Partial structure X: In the structure represented by-(CH ₂ ) _a- (where a is an integer of 2 to 20) or- (CH ₂ ) _a- , any methylene group is-. Selected from the group consisting of NR ^7- , -O-, -COO-, -NR ⁷ -CO-, -NR ⁷ -COO-, -NR ⁸ -CO-NR ^9- and nitrogen-containing non-aromatic heterocyclic groups. A structure that is replaced by at least one group (where R ⁷ is a hydrogen atom or an alkyl group; R ⁸ and R ⁹ are independently hydrogen atoms or alkyl groups, respectively, or with R ⁸ ). Represents a ring structure in which R ⁹ is combined with each other and is composed of a nitrogen atom to which R ⁸ is bonded, a nitrogen atom to which R ⁹ is bonded, and -CO-. In the partial structure X, -NR ^7- , -O-, -COO-, -NR ⁷ -CO-, -NR ⁷ -COO-, -NR ⁸ -CO-NR ^9- and nitrogen-containing non-aromatic heterocyclic groups are not adjacent to each other)
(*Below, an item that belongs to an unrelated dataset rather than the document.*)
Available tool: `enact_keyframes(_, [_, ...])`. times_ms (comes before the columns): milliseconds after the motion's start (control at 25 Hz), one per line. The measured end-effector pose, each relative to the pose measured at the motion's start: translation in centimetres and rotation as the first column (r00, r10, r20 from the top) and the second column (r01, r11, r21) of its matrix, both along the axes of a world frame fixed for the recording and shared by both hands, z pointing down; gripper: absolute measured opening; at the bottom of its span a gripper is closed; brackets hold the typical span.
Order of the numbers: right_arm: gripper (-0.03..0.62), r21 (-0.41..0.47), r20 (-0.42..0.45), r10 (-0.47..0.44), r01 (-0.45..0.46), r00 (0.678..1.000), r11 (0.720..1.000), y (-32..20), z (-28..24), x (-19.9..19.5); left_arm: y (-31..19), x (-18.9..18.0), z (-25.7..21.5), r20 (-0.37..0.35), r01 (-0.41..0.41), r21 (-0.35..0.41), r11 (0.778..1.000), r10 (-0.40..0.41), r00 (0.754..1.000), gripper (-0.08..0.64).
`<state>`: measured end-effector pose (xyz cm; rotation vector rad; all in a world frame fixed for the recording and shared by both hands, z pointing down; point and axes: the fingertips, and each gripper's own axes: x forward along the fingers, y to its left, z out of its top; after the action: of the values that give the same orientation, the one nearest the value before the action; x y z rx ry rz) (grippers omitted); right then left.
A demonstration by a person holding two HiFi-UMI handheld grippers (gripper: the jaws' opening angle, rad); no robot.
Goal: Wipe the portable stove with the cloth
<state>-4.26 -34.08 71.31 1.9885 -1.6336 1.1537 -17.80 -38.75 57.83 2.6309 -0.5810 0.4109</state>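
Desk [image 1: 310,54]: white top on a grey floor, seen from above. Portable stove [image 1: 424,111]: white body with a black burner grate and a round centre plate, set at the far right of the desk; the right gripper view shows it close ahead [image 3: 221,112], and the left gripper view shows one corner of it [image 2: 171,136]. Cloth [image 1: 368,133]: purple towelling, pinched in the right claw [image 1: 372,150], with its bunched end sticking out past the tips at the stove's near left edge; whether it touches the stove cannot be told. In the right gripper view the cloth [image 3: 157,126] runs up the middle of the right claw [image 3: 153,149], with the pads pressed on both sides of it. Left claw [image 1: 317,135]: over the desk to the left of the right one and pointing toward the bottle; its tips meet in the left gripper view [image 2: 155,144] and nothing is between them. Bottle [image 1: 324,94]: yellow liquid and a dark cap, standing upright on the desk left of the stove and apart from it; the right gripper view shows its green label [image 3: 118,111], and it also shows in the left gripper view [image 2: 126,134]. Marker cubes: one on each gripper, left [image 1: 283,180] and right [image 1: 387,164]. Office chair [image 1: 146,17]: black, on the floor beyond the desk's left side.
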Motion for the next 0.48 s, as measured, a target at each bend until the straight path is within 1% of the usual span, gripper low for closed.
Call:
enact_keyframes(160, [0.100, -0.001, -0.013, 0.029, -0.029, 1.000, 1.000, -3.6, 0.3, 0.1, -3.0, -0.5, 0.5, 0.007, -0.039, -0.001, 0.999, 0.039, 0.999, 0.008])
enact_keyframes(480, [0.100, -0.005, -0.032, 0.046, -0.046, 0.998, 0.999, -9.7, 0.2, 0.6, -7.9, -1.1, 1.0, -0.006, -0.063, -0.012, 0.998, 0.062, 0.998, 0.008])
(In equation (1A), "*" indicates a bond.)

(In the formula (2), A ¹ and A ⁴ are independently divalent aromatic ring groups, respectively. R ² and R ³ are independently hydrogen atoms or monovalent organic groups, respectively. B ¹ is. , Single bond, -NR ^4- , -O- or a divalent aromatic heterocyclic group. R ⁴ is a hydrogen atom or a monovalent organic group. If B ¹ is a single bond, A ² Is a divalent aromatic ring group and A ³ is a single-bonded or divalent aromatic ring group. When B ¹ is a divalent aromatic heterocyclic group, A ² and A ³ are independent of each other. It is a single-bonded or divalent aromatic ring group. When B ¹ is -NR ^4- or -O-, A ² and A ³ are independently divalent aromatic ring groups, or A. The aromatic ring of ² and the aromatic ring of A3 ^are linked by a single bond or a chain structure to represent a nitrogen or oxygen-containing fused ring structure composed of -NR ^4- or -O-. Indicates that it is a bond.) A liquid crystal element comprising the liquid crystal alignment film according to claim 8 or 9.